◆ Work order:
Only one stretch of the data below is wanted: the lines starting at the one with "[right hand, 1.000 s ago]" and ending at the one with "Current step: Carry", both included, given again exactly.

◆ Extracted information:
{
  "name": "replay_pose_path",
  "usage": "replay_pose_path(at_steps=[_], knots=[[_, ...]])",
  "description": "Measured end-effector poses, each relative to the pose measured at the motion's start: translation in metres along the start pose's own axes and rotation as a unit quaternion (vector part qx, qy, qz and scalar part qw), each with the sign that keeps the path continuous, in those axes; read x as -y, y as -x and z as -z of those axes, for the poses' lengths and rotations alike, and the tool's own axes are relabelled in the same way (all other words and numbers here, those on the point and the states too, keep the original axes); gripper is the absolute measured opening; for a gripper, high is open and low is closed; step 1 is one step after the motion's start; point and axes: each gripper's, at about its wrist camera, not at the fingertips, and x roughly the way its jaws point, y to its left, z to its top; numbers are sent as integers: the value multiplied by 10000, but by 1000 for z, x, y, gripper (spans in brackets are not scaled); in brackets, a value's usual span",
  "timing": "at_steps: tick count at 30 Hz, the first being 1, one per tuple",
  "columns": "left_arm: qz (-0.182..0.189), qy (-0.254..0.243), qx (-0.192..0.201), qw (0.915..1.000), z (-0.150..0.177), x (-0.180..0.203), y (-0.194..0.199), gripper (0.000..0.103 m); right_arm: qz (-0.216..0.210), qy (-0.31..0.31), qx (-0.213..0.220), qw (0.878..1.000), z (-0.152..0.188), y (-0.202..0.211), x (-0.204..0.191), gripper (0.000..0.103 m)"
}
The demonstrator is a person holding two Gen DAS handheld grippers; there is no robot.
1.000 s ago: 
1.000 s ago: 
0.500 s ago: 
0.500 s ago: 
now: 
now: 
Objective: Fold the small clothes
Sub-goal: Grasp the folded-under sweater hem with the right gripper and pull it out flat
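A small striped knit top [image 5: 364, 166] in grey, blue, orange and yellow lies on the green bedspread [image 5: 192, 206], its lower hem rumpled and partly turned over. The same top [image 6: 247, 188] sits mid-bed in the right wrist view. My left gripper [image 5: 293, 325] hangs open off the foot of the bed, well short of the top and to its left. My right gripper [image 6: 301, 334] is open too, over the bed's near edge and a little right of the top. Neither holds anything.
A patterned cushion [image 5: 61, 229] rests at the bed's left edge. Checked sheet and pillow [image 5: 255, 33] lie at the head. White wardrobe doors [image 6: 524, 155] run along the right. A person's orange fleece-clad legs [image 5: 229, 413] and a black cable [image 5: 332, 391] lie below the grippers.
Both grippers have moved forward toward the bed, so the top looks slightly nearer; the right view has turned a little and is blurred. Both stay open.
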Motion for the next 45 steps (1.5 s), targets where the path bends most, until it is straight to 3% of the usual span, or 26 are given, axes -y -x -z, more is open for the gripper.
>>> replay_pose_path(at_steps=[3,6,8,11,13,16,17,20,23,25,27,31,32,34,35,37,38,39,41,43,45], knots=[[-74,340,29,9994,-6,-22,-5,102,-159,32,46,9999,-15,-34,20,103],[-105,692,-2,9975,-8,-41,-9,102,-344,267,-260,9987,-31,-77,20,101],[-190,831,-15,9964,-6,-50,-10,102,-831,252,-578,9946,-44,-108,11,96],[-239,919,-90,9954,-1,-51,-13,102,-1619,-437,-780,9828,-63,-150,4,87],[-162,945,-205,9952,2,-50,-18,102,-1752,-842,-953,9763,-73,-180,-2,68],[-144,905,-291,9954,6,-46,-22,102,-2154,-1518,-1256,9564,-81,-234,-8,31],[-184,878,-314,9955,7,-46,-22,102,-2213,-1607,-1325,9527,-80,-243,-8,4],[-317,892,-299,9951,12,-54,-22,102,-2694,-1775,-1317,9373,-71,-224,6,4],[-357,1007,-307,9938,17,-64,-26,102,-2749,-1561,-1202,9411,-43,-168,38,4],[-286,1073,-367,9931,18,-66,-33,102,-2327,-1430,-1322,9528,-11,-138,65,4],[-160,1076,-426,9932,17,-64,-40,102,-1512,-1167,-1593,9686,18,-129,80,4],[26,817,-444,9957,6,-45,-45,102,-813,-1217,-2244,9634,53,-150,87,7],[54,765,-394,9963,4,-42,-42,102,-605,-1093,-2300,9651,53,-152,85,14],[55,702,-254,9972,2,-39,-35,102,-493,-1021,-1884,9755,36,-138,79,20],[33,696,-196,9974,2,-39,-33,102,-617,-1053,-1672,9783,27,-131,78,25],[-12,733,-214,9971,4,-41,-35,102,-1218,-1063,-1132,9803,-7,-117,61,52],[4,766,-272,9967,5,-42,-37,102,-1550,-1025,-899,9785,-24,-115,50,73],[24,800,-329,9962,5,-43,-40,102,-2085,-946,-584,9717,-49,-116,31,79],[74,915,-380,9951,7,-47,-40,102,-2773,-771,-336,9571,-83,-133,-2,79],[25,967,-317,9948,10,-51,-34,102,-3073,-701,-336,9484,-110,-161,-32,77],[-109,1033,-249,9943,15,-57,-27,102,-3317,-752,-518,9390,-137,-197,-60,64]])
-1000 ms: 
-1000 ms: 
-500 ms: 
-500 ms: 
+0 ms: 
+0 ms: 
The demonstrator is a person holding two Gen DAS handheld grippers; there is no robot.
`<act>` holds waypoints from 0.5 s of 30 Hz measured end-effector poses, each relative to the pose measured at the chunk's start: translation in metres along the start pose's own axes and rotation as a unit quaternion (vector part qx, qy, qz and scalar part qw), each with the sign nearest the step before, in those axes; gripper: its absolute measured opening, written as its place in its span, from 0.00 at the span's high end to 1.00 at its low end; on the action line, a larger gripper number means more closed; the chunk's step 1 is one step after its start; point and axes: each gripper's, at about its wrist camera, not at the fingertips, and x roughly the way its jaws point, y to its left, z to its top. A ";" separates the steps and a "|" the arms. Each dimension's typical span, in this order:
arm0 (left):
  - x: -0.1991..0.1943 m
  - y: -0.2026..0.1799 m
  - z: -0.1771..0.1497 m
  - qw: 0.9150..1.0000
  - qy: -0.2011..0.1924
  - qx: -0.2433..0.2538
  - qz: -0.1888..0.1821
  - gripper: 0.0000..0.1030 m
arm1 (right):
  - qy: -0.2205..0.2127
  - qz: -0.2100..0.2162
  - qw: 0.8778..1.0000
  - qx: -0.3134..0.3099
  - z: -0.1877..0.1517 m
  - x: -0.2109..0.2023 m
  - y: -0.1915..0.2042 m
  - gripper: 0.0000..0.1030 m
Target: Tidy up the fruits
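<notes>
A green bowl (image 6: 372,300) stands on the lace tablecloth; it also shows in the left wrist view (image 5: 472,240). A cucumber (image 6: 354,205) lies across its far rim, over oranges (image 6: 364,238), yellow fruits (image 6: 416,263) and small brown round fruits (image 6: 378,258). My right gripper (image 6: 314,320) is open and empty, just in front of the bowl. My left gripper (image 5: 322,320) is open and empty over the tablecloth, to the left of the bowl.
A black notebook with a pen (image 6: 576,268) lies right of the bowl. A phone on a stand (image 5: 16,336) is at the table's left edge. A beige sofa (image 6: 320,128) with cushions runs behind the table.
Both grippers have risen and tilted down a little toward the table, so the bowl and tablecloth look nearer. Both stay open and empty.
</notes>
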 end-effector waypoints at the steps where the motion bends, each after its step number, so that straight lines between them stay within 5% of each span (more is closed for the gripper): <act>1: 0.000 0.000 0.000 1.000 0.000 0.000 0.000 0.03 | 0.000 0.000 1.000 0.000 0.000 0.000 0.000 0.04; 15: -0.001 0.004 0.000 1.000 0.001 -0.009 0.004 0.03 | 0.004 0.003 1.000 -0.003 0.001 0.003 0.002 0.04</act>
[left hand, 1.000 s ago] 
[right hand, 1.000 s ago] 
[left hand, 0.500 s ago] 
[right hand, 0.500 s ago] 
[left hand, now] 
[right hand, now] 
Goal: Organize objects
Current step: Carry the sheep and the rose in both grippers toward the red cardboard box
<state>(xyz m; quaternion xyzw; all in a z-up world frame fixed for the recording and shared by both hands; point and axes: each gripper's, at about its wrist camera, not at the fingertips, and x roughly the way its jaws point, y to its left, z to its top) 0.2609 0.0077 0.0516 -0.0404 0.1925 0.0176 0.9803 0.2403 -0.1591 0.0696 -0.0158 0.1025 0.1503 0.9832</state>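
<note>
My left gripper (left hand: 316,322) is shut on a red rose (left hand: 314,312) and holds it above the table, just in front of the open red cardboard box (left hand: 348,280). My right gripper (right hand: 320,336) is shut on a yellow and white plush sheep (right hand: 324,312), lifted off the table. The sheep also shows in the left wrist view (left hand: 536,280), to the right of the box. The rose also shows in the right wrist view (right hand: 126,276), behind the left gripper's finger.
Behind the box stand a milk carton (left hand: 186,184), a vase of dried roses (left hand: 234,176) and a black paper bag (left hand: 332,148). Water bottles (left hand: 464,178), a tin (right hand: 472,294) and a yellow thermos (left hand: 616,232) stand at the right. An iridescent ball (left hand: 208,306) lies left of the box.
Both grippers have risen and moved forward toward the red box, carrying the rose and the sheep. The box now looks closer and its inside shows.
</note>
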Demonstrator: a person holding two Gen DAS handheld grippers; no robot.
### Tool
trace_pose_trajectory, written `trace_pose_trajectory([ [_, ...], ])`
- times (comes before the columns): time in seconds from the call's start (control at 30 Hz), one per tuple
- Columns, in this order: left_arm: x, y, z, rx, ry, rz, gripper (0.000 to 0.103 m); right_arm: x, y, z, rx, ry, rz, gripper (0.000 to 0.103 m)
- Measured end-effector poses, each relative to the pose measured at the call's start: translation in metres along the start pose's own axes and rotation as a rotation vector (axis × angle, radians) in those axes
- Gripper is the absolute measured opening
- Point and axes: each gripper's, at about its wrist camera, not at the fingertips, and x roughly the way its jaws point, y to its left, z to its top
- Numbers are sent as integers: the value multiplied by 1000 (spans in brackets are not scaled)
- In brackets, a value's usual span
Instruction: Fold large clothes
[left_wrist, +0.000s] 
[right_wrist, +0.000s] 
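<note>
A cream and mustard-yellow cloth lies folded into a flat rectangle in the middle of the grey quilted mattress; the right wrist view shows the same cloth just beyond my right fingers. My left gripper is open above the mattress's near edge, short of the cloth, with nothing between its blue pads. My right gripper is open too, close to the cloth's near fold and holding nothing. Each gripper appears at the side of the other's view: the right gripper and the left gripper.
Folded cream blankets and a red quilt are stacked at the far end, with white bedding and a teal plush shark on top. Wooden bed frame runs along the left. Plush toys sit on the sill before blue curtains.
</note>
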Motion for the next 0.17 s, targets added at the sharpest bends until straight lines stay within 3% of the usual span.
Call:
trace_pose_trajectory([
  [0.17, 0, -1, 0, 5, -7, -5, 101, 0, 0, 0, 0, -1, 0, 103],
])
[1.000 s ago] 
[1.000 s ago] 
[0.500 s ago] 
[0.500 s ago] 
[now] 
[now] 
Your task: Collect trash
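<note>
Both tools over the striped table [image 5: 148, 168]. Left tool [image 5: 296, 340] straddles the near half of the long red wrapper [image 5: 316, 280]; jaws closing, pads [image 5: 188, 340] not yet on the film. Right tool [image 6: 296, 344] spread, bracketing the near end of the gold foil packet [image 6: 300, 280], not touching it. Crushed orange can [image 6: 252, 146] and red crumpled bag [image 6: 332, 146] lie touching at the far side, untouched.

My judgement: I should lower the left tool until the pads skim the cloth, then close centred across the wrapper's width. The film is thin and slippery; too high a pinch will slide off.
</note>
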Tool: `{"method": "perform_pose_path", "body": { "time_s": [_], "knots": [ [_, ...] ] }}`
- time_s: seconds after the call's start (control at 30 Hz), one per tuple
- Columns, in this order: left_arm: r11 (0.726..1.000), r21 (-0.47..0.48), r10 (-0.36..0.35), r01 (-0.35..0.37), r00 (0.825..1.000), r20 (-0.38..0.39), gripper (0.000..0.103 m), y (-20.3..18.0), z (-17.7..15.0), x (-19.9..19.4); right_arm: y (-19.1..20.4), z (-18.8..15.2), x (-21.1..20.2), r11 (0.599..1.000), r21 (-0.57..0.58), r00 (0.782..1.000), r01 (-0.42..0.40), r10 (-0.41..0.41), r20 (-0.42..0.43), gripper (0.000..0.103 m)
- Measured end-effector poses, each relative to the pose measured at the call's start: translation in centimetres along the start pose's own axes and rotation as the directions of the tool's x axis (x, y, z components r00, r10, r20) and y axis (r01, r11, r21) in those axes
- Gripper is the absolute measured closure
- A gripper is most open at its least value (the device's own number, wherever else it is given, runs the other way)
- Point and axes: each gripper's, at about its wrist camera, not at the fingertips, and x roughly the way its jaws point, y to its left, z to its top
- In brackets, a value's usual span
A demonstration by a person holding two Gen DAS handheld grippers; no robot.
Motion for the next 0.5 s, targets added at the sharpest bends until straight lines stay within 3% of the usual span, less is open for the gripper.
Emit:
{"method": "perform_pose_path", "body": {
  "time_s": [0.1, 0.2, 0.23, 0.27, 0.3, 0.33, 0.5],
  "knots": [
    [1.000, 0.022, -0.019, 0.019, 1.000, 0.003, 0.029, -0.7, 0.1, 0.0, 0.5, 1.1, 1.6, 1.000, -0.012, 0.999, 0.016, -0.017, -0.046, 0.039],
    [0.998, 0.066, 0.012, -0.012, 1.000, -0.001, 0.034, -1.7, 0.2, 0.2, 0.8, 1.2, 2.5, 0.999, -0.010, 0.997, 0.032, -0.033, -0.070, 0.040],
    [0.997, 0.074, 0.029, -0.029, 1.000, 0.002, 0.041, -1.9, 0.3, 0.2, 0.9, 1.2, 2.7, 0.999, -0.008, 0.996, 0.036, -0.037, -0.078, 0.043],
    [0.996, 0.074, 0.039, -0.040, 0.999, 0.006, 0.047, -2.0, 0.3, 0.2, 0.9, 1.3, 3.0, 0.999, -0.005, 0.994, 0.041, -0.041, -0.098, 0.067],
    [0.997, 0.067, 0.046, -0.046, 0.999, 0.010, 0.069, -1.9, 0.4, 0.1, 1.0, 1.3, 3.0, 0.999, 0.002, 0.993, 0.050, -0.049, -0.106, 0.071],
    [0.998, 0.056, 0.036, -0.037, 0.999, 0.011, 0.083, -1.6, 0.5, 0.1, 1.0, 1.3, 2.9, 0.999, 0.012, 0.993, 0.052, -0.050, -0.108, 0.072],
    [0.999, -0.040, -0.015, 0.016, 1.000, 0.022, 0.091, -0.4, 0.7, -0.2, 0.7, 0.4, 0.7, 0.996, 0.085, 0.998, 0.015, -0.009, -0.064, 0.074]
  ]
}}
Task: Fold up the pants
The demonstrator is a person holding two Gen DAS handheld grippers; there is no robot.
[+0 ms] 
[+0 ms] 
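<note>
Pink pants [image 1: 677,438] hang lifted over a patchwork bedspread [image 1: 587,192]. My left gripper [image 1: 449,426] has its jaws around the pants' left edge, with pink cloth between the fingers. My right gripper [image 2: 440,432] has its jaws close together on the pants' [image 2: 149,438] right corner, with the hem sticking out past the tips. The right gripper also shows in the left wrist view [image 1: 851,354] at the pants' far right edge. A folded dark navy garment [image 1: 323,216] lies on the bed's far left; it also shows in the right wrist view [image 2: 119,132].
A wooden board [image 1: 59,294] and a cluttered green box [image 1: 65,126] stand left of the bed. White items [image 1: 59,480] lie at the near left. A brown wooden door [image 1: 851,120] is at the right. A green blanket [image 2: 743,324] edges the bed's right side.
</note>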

◆ Output for this task:
[right hand, 1.000 s ago] 
[left hand, 0.500 s ago] 
[right hand, 0.500 s ago] 
[left hand, now] 
[right hand, now] 
Goal: Organize objects
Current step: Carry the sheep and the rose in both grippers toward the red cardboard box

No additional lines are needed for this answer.